* [What is needed]: Reproduce every line of the material below, but drop the pictures.

* [Information supplied]:
+ + + + + + +

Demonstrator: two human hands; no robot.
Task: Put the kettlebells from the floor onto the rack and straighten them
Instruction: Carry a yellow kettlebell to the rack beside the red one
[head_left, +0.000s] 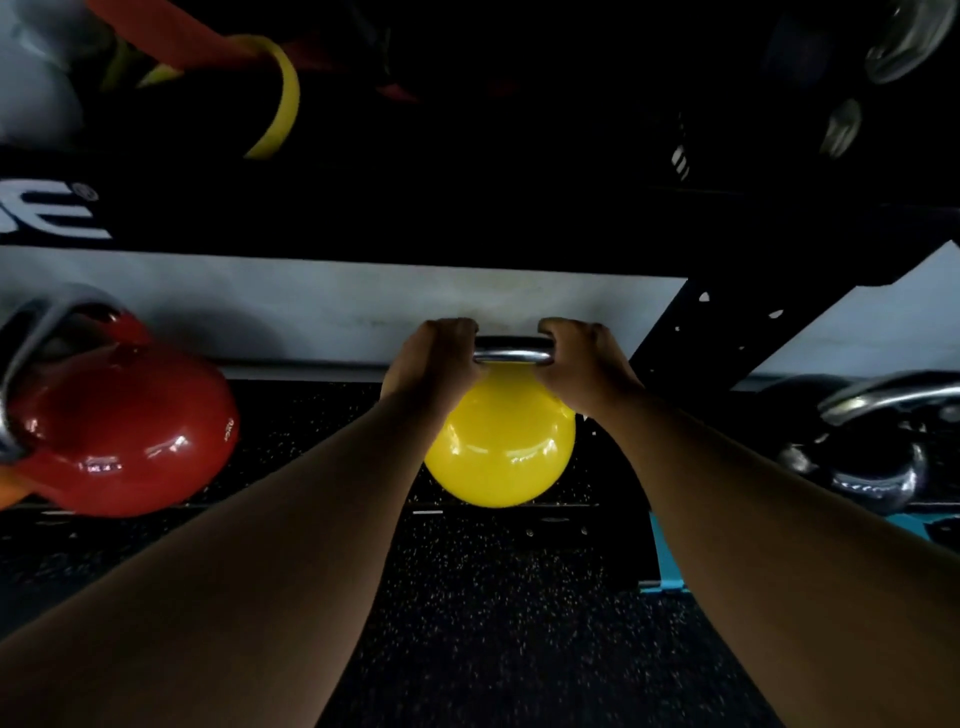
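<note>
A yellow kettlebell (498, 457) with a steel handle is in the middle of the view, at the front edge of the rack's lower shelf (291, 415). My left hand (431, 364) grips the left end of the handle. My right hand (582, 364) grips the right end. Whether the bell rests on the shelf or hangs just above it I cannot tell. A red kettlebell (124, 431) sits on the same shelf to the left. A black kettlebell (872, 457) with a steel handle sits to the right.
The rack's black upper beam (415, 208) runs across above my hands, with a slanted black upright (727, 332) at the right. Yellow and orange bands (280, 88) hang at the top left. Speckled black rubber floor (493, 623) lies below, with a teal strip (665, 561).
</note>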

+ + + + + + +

* [Written reply]:
Demonstrator: two human hands; no robot.
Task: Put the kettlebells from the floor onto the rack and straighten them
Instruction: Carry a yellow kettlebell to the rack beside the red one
[head_left, +0.000s] 
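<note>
A yellow kettlebell (498, 457) with a steel handle is in the middle of the view, at the front edge of the rack's lower shelf (291, 415). My left hand (431, 364) grips the left end of the handle. My right hand (582, 364) grips the right end. Whether the bell rests on the shelf or hangs just above it I cannot tell. A red kettlebell (124, 431) sits on the same shelf to the left. A black kettlebell (872, 457) with a steel handle sits to the right.
The rack's black upper beam (415, 208) runs across above my hands, with a slanted black upright (727, 332) at the right. Yellow and orange bands (280, 88) hang at the top left. Speckled black rubber floor (493, 623) lies below, with a teal strip (665, 561).
</note>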

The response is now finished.